A Jean-Pierre Pernaut, TF1 reconnaissante

pernaut

Par Sandrine Cassini, Aude Dassonville - Le Monde

Le présentateur du journal de 13 heures de TF1 cédera sa place le 18 décembre, après trente-trois ans de règne sans partage sur ce créneau horaire. Retour sur un style et une méthode sur lesquels la critique n’a jamais eu de prise.

Il faisait beau, ce 16 septembre. Un temps à chausser des lunettes de soleil, enfiler un maillot de bain et profiter de l’existence sans culpabilité. Moins de vingt-quatre heures après l’annonce de son prochain retrait de la présentation du « 13 heures », Jean-Pierre Pernaut – alias « JPP » – faisait de cette météo enchanteresse l’ouverture de son journal sur TF1.

Le sourire aux lèvres, émerveillé, le journaliste n’a pas fait mention du caractère inquiétant de cette canicule tardive, de la sévérité de la sécheresse en cours dans l’Hexagone, voire du réchauffement climatique. « Encore des vacances pour pas mal de chanceux. On en profite au maximum en Corse autour de l’Ile Rousse », déclarait au contraire le présentateur d’un air débonnaire.

Le même jour, dans le « 13 heures » de France 2, Marie-Sophie Lacarrau remarquait aussi à quel point il faisait chaud. Mais quand même un peu trop, et pas seulement en France. En Californie, les forêts brûlent, rappelait-elle, ajoutant au réchauffement climatique ; à Milan, on plante des arbres pour rafraîchir l’atmosphère de la ville, confirmait l’un des reportages du journal. Sur la Deux, la dolce vita était en soins palliatifs ; sur la Une, elle battait son plein. Le lendemain, on apprenait que Marie-Sophie Lacarrau succéderait à Jean-Pierre Pernaut.

CHAQUE JOUR, LE JOURNAL ATTIRE 5 MILLIONS DE FIDÈLES (LE DOUBLE DE CELUI DE FRANCE 2), SOIT 41 % DE PART DE MARCHÉ SUR LES TÉLÉSPECTATEURS DE 4 ANS ET PLUS

Installé au « 13 heures » depuis le 22 février 1988, « JPP » quittera son fauteuil le 18 décembre, laissant à sa consœur le soin de lui succéder, début janvier 2021. Un changement qui n’est pas sans risque pour TF1, tant la formule installée par le septuagénaire plaît. Chaque jour, le journal attire 5 millions de fidèles (le double de celui de France 2), soit 41 % de part de marché sur les téléspectateurs de 4 ans et plus, et un tiers des « femmes de moins de 50 ans, responsables des achats », selon Médiamétrie. Autant de passionnés de ce rendez-vous tourné vers la France des régions, « qui n’a pas beaucoup voix au chapitre dans d’autres médias », se félicite Thierry Thuillier, le directeur de l’information du groupe TF1.

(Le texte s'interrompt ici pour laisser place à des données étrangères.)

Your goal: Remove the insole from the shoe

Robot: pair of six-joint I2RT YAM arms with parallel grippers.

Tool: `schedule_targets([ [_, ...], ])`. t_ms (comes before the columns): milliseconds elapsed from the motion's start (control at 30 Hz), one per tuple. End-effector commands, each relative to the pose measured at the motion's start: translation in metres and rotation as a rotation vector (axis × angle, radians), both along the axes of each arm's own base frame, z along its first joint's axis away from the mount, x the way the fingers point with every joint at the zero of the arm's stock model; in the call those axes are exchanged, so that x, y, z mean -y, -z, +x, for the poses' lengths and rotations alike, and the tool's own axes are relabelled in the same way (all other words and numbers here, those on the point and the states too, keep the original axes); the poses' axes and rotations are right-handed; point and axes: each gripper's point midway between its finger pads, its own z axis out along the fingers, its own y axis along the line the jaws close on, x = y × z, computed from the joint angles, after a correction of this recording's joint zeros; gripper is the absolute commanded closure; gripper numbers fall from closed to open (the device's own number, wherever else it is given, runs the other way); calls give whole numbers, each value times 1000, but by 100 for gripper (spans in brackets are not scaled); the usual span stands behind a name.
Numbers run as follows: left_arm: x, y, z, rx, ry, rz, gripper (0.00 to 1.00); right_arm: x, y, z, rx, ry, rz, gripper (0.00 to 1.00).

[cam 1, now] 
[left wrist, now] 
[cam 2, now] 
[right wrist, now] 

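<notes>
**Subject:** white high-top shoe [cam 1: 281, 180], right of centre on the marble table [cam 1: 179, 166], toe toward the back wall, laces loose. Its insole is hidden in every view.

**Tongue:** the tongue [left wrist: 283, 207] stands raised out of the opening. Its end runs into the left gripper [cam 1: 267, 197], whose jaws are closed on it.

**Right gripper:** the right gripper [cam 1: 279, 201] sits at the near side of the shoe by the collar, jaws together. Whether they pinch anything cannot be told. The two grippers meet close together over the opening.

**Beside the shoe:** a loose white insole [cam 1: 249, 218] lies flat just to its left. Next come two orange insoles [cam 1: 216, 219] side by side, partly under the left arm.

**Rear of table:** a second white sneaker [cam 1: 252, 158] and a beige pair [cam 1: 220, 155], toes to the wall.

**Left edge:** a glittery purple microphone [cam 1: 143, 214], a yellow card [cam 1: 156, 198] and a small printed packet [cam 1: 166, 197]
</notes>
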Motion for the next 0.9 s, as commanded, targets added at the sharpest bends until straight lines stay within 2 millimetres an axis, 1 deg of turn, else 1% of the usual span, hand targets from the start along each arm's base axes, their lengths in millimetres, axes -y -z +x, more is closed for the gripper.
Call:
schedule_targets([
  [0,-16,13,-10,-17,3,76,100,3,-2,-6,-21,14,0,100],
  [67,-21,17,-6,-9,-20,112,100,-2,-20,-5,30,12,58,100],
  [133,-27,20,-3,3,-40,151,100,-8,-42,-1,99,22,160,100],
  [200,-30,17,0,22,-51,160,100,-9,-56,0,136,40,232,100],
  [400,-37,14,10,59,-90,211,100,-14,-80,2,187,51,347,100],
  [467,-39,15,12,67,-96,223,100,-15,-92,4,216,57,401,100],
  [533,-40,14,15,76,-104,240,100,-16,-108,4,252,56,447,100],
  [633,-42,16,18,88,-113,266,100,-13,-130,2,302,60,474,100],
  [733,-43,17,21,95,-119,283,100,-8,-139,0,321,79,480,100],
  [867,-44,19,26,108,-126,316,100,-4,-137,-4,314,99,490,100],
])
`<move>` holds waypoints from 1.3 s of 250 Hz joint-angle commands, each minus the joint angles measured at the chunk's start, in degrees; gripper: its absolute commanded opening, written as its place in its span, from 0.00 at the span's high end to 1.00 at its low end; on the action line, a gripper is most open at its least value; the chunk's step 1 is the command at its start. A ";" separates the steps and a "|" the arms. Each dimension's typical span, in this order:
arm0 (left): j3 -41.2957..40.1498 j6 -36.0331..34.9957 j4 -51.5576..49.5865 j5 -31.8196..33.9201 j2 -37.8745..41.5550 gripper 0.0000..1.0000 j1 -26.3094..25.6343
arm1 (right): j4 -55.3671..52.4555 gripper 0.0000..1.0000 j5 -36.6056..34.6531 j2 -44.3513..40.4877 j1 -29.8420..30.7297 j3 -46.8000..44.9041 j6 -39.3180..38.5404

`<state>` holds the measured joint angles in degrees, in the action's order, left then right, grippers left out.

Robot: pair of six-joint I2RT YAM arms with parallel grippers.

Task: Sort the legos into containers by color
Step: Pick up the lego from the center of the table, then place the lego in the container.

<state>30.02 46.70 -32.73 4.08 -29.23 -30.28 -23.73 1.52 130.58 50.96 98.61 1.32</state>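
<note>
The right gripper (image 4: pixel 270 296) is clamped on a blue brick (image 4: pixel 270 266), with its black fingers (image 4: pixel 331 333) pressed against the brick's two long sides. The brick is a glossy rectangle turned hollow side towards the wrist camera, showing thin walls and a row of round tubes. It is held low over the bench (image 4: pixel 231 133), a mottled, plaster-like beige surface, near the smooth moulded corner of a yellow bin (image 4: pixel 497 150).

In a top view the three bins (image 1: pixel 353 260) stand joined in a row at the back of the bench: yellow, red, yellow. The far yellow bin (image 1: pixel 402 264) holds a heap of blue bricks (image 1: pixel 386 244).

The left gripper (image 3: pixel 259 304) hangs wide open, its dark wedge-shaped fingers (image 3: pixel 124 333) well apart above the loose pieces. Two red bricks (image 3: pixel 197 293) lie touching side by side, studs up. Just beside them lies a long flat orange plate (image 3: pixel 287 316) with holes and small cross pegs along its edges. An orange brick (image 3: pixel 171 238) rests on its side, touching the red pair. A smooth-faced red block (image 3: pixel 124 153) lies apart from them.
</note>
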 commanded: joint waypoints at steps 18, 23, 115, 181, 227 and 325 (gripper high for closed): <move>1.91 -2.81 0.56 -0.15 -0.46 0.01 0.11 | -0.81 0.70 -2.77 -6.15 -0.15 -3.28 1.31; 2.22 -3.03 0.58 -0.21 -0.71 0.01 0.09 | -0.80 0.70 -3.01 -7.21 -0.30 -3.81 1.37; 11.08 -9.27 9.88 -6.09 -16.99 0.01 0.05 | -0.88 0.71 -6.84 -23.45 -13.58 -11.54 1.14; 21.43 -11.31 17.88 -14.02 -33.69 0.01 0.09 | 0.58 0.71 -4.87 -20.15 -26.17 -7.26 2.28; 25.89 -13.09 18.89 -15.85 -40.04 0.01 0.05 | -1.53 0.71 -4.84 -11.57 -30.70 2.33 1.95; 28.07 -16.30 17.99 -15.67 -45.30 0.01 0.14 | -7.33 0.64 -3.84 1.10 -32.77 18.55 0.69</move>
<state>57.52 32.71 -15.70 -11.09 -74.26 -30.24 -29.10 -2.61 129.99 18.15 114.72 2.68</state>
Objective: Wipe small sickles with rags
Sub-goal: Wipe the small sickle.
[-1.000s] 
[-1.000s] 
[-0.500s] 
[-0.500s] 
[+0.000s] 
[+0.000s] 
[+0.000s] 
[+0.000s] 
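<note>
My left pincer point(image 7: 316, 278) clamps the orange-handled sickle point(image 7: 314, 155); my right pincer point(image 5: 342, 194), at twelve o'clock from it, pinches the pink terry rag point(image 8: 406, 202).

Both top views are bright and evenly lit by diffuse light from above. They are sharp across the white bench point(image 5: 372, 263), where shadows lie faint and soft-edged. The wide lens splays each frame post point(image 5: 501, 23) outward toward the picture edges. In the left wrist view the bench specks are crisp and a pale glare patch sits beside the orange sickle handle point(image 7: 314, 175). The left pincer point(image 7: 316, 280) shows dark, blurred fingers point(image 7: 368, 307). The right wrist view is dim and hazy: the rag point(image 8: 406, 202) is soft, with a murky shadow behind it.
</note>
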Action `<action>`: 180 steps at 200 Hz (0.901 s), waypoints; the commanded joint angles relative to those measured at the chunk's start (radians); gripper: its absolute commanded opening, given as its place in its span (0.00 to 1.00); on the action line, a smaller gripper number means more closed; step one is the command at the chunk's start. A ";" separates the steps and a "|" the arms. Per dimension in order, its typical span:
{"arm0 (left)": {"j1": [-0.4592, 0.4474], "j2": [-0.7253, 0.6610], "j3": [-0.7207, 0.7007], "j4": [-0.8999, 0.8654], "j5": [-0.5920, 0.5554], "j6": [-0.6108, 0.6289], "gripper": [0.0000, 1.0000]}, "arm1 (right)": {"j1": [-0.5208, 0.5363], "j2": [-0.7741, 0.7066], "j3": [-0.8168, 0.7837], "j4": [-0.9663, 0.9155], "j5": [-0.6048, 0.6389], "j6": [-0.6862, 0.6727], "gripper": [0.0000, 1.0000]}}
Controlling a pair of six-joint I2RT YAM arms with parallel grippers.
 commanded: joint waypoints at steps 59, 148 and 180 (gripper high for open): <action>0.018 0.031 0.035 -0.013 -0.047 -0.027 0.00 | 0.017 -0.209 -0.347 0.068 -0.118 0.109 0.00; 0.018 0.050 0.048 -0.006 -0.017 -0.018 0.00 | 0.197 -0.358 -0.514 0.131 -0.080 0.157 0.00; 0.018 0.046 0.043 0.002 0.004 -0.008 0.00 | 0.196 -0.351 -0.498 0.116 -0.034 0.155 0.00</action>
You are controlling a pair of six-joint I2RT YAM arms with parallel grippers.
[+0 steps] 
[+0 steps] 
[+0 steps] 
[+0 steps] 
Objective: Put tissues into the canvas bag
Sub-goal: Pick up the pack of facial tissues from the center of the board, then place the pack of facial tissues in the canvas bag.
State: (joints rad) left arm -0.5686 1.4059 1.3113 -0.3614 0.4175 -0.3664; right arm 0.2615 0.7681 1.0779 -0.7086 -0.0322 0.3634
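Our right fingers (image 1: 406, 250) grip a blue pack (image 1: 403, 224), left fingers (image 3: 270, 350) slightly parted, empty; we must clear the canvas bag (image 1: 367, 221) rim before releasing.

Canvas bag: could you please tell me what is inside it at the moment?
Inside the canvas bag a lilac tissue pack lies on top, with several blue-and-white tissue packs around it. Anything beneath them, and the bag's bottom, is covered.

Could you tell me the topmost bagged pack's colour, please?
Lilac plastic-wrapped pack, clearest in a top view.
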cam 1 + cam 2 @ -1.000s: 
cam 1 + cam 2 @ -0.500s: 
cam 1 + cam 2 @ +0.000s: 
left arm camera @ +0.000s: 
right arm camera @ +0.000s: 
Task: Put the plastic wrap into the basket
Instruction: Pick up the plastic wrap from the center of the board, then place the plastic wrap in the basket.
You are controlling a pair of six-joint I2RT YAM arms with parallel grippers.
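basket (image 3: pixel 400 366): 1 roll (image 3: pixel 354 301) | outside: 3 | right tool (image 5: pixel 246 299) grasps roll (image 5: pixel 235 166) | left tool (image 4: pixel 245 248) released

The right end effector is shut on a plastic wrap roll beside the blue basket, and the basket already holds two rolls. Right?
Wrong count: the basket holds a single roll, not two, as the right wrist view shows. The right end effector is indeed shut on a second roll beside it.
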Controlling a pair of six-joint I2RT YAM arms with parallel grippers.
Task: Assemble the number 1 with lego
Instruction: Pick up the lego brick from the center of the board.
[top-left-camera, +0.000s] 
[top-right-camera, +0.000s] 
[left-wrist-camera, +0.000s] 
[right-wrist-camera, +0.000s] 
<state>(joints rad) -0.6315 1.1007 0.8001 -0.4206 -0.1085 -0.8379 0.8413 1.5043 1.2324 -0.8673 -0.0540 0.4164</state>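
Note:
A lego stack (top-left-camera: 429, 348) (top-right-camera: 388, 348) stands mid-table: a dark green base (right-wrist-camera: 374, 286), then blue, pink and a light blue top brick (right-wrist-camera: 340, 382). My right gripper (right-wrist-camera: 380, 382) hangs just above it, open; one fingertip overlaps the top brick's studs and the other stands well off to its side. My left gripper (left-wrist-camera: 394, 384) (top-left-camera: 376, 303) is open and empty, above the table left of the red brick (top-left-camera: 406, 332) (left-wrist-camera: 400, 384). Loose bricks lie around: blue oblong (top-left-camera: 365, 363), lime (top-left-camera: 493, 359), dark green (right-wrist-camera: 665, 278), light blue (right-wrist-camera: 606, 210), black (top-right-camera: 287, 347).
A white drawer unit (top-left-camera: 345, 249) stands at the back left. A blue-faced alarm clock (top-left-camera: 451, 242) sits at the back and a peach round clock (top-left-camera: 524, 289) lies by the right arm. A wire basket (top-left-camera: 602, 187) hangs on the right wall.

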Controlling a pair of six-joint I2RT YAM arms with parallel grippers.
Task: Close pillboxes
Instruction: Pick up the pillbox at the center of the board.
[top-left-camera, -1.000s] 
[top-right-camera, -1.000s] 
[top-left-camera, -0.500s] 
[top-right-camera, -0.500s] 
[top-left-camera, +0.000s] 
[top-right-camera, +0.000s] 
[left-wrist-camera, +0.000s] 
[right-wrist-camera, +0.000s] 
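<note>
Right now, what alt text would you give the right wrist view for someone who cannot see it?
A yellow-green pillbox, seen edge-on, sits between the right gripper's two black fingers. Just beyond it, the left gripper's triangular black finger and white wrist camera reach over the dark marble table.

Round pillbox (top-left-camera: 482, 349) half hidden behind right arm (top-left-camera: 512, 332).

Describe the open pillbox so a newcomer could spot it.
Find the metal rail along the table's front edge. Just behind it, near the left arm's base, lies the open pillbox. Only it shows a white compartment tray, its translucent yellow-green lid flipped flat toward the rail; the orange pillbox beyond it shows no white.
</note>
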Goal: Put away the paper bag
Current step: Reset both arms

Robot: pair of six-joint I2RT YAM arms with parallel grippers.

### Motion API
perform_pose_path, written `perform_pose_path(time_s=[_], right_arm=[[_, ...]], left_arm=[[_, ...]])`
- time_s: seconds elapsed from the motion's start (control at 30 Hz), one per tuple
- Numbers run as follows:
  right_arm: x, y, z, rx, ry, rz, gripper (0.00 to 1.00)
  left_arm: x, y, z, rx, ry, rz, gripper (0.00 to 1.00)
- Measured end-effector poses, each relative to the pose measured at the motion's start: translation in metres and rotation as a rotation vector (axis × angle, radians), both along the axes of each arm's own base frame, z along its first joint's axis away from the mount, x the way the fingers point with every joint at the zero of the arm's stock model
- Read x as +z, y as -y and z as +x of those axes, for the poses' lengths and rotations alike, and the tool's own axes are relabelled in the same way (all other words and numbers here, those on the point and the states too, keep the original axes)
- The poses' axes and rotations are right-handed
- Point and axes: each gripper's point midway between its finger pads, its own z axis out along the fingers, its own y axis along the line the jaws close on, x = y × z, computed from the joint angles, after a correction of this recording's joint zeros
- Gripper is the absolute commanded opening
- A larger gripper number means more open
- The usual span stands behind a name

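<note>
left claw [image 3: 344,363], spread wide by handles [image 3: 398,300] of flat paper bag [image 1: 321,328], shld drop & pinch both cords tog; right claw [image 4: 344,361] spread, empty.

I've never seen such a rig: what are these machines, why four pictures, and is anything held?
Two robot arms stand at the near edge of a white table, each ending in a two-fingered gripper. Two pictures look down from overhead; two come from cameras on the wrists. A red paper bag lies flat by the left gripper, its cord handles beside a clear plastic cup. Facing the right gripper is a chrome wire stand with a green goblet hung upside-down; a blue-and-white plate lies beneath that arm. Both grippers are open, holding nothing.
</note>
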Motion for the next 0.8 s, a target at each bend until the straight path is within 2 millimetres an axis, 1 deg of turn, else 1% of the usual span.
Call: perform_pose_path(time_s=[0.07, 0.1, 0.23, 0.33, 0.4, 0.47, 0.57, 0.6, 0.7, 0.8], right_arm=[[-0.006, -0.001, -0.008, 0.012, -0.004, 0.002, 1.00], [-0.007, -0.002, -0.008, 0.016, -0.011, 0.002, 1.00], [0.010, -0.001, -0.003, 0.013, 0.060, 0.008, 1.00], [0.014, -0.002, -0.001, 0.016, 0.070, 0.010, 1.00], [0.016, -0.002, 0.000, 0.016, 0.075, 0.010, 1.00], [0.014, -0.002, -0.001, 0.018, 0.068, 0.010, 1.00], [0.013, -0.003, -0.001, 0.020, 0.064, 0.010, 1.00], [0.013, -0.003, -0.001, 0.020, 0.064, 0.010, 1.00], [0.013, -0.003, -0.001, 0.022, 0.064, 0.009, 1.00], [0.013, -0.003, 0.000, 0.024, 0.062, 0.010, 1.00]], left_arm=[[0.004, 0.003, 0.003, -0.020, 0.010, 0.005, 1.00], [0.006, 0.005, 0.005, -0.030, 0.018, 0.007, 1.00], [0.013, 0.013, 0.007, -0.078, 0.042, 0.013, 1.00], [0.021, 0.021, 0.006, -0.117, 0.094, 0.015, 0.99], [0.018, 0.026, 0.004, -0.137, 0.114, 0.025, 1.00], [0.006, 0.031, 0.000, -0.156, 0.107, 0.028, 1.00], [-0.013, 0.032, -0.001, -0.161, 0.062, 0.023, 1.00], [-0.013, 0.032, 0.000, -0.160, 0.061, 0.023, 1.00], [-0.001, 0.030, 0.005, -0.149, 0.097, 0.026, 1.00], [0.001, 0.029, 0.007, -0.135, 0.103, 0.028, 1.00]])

C’est même en pensant à elle que la formule du journal a été « marketée », main dans la main avec Etienne Mougeotte. A l’époque, l’ancien vice-président de TF1 et directeur de l’antenne de 1987 à 2007 avait chassé le duo Yves Mourousi-Marie-Laure Augry pour installer son poulain, avec ces mots : « “Si tu ne fais pas de bêtises, tu es là pour vingt ans”, se rappelle l’ex-dirigeant. Je m’étais trompé : il a duré presque trente-trois ans ! »

« Une vision rassurante »

Le JT façon « JPP » est alors un ovni dans le paysage audiovisuel français. « On montre de belles images, on livre de beaux récits, c’est l’idée d’une France telle qu’elle devrait être, où la vie, ce sont des choses simples et vraies. C’est une vision rassurante », résume Virginie Spies, sémiologue et analyste des médias audiovisuels. Jean-Pierre Pernaut privilégie les bonnes nouvelles aux mauvaises, et le citoyen lambda aux institutionnels, surtout parisiens. Sans avoir à se forcer : natif de la Somme, le journaliste, qui vit à Louveciennes, dans les Yvelines, a commencé sa carrière au Courrier picard, avant de faire ses armes télévisuelles dans une édition locale de France 3.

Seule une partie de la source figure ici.